Relations between Taiwan (Republic of China) and the United Kingdom is the subject of China–United Kingdom relations. Due to the One China policy the United Kingdom does not recognize the Government of the Republic of China and all diplomatic relations between the two countries take place on an unofficial basis. Taiwan maintains the Taipei Representative Office in the U.K. in London with a branch office in Edinburgh while the United Kingdom maintains the British Office Taipei in Taipei.

History

Kingdom of Tungning (1661–1683)
The East India Company and Zheng Jing, ruler of the Kingdom of Tungning had an agreement on trade.

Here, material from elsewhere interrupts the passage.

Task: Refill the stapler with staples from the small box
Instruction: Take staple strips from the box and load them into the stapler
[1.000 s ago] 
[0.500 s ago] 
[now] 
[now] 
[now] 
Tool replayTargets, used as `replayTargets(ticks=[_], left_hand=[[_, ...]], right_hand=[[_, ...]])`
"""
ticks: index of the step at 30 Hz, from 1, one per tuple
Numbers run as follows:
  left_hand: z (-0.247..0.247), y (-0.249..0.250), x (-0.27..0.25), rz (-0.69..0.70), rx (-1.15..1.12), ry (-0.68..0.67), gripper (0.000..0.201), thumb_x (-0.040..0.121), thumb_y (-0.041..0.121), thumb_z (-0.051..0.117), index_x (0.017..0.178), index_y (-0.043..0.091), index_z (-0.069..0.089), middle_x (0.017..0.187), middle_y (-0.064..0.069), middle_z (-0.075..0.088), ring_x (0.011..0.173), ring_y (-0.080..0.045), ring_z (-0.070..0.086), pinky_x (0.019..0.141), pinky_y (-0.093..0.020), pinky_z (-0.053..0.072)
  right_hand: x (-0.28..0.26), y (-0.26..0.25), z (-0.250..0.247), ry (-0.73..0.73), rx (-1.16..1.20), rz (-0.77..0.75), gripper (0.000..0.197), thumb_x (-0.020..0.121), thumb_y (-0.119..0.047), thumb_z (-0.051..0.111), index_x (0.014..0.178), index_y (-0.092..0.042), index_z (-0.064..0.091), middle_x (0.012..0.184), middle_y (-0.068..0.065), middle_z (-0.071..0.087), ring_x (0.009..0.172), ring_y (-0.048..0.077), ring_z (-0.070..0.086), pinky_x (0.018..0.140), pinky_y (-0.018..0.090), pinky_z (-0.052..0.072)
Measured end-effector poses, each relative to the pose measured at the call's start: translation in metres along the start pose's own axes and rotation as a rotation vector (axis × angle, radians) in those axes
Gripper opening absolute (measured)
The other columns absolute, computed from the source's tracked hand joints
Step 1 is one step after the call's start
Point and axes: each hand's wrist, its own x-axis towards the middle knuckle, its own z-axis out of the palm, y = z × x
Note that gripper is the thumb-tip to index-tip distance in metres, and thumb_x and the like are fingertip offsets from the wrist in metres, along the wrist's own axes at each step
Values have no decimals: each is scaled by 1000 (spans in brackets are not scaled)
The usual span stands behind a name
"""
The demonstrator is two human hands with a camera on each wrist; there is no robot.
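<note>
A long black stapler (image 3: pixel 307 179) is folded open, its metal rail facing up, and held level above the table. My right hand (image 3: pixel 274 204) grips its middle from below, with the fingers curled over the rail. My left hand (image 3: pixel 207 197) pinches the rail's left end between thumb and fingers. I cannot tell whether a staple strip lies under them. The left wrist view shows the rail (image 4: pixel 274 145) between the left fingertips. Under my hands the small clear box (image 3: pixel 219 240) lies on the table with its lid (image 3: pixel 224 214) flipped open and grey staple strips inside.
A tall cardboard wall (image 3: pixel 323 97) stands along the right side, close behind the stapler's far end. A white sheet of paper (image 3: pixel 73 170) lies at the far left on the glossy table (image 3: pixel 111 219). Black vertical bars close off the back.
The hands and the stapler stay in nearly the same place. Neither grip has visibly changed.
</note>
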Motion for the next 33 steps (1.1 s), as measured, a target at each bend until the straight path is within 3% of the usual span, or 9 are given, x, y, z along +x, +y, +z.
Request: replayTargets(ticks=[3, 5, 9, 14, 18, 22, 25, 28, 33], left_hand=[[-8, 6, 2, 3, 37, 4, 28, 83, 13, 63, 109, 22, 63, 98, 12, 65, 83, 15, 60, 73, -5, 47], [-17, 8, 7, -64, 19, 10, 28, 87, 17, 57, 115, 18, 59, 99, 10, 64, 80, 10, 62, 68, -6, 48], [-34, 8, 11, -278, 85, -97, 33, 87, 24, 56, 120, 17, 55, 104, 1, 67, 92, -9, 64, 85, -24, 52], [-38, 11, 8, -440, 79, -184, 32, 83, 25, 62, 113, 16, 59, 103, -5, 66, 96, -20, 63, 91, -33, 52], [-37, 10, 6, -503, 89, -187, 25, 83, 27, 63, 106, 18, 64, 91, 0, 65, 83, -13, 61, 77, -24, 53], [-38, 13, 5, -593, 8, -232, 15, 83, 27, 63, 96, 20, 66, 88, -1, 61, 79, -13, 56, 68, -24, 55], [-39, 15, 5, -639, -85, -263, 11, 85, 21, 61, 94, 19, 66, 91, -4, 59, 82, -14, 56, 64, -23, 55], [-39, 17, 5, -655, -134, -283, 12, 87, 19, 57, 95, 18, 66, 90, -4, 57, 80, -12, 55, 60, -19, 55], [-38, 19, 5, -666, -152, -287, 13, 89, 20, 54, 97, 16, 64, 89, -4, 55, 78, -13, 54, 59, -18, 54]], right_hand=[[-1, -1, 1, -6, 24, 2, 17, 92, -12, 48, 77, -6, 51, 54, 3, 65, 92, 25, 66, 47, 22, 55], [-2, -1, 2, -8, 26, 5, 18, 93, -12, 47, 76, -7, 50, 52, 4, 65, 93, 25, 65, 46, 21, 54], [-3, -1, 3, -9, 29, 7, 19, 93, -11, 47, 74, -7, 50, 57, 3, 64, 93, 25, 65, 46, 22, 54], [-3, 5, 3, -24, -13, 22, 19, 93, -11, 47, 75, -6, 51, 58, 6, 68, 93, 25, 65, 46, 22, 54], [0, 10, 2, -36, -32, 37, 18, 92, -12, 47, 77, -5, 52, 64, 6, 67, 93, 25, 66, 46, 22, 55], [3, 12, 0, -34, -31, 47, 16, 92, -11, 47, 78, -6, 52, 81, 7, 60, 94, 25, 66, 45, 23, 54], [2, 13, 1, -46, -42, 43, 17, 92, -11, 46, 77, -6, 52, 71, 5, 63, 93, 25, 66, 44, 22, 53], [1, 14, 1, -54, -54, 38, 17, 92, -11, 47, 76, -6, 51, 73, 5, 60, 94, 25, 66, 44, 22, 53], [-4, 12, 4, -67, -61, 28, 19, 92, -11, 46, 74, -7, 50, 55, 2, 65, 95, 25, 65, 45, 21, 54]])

Under Qing and Japanese rule

In 1861, the British consulate opened on Fort San Domingo in Taipei (Taihoku) Joseph Henry Longford was appointed Consul at Tainan on 4 February 1896, and then to Nagasaki on 28 December 1896. Dr. Hsieh Pao, appointed on 4 June 1948, was the last RoC ambassador to the UK.

Since 1949

After the defeat of the nationalist forces in Mainland China the Chinese Civil War and the retreat of the KMT government to Taiwan the United Kingdom broke off diplomatic relations with the Republic of China and recognised the People's Republic of China from 6 January 1950. The United Kingdom however maintained a Consulate in Tamsui until 13 March 1972.

Both the Republic of China and the United Kingdom were Permanent members of the UN Security Council until 1971 when the UN switched recognition to the People's Republic of China.

In September 1962 Taiwan opened its representative office in London under the name of the Free Chinese Centre which was later renamed the Taipei Representative Office in the U.K. The United Kingdom opened its representative office in 1993 under the name of the British Trade and Cultural Office which was later renamed the British Office Taipei in 2015.

The United Kingdom supports Taiwan's participation in international organisations where statehood is not a prerequisite, including lobbying for Taiwan's participation in the World Health Organization. Taiwan has been referred to as a country by several UK Members of Parliament.

In 2020 Taiwan donated medical masks to the United Kingdom to help fight the COVID-19 pandemic. Donated masks are to be transferred to the NHS for distribution. The masks are among 7 million donated to European countries.

On 22 October 2020, the Ministry of Foreign Affairs of Taiwan (MOFA) brokered a deal with the UK to get 100 UK students to study at local Taiwanese universities. The students will be on scholarships and they will be learning Mandarin. The deal is part of President Tsai Ing-wen's vision to turn Taiwan into a bilingual country by 2030.

In 2022 a delegation of British parliamentarians led by Alicia Kearns visited Taiwan. The visit was protested by the Chinese embassy in London.